Prefeitura não pode instituir Defensoria Pública municipal, diz TJ-GO

Municípios não podem criar Defensoria Pública em seus territórios, pois a Constituição Federal fixa essa iniciativa como de competência exclusiva da União, dos estados e do Distrito Federal. Assim entendeu a Corte Especial do Tribunal de Justiça de Goiás, ao declarar inconstitucional lei editada pelo município de Goianésia que instituiu o órgão localmente em 2004, com o objetivo de prestar assistência jurídica a quem não tem condições financeiras para contratar advogado.

Fonte: https://www.conjur.com.br/2016-jan-30/prefeitura-nao-criar-defensoria-publica-municipal-tj-go

 E aí? Acertada ou não a “boa vontade” do município de Goianésia? E a decisão do TJ/GO?

 Antes de responder essas indagações, cabe frisar que esse assunto não é recente e nem “inovação”. O tema é “tranquilo”, apesar dos municípios teimarem em cometer o mesmo erro…

Por exemplo, a Assessoria de Direito Constitucional e de Direito Administrativo da Defensoria Pública do Estado do Rio de Janeiro, examinando o assunto, fez parecer sustentando a inconstitucionalidade da Resolução nº 1.644/1988, que pretendia criar a Coordenadoria de Assistência Judiciária da Procuradoria-Geral da Câmara Municipal de Niterói.

De igual modo, posicionou-se o Tribunal de Justiça do Estado do Rio de Janeiro, ao julgar a Representação por Inconstitucionalidade nº 28/1991, que suspendeu liminarmente os efeitos da Portaria nº 118/1989, que havia institucionalizado a Defensoria Pública municipal em Campos dos Goytacazes.

Houve até Proposta de Emenda à Constituição, a de nº 12/2007, que pretendia criar Defensorias Públicas Municipais nos municípios com mais de 500 mil habitantes. Porém, foi arquivada após a emissão de parecer reconhecendo sua manifesta inconstitucionalidade material, por afrontar a forma federativa de Estado e por criar obrigação para os municípios ferindo o princípio da simetria constitucional.
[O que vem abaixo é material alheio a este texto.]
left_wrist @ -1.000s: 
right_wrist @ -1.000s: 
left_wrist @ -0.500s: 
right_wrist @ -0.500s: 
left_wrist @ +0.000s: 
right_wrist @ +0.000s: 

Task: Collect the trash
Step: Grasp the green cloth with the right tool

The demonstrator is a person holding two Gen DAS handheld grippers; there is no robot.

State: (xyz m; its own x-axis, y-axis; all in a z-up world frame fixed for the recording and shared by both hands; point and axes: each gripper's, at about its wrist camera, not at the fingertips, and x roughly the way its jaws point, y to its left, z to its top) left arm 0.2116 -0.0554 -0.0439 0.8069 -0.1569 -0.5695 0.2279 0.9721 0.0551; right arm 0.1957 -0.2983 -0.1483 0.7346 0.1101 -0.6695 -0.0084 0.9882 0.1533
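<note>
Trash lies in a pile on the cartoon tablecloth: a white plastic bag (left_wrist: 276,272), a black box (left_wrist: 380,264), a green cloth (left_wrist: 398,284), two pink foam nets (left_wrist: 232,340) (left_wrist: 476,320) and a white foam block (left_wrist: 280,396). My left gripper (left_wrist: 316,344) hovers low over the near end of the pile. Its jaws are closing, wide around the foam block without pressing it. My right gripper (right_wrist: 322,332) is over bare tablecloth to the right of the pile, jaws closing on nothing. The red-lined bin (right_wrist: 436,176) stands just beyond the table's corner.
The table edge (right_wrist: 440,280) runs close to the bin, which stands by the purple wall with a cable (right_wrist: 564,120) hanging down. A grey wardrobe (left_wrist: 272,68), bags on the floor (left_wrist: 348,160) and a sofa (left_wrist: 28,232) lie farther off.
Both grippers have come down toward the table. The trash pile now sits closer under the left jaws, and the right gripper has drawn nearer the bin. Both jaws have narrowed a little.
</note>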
Voltemos à pergunta: Acertada ou não a “boa vontade” do município de Goianésia? E a decisão do TJ/GO?

A Constituição da República Federativa do Brasil de 1988 (art. 24, XIII) deixou para a União, os Estados e o Distrito Federal a competência concorrente para legislar sobre “assistência jurídica e Defensoria Pública”.1 Em outras palavras, legislar sobre “assistência jurídica e Defensoria Pública” está fora da esfera de competência municipal. Se o constituinte quisesse que os municípios legislassem, teria dito algo no art. 30 da CRFB/1988; porém, ao elencar as competências dos Municípios, nenhuma alusão realiza ao serviço de assistência jurídica municipal.

Em continuidade, o art. 134 da Constituição Federal/1988, ao delinear a organização da Defensoria Pública, faz referência apenas às Defensorias Públicas dos Estados, da União, do Distrito Federal e dos Territórios, não fazendo qualquer menção à (mínima) possibilidade de implementação/criação de Defensorias Públicas no âmbito municipal.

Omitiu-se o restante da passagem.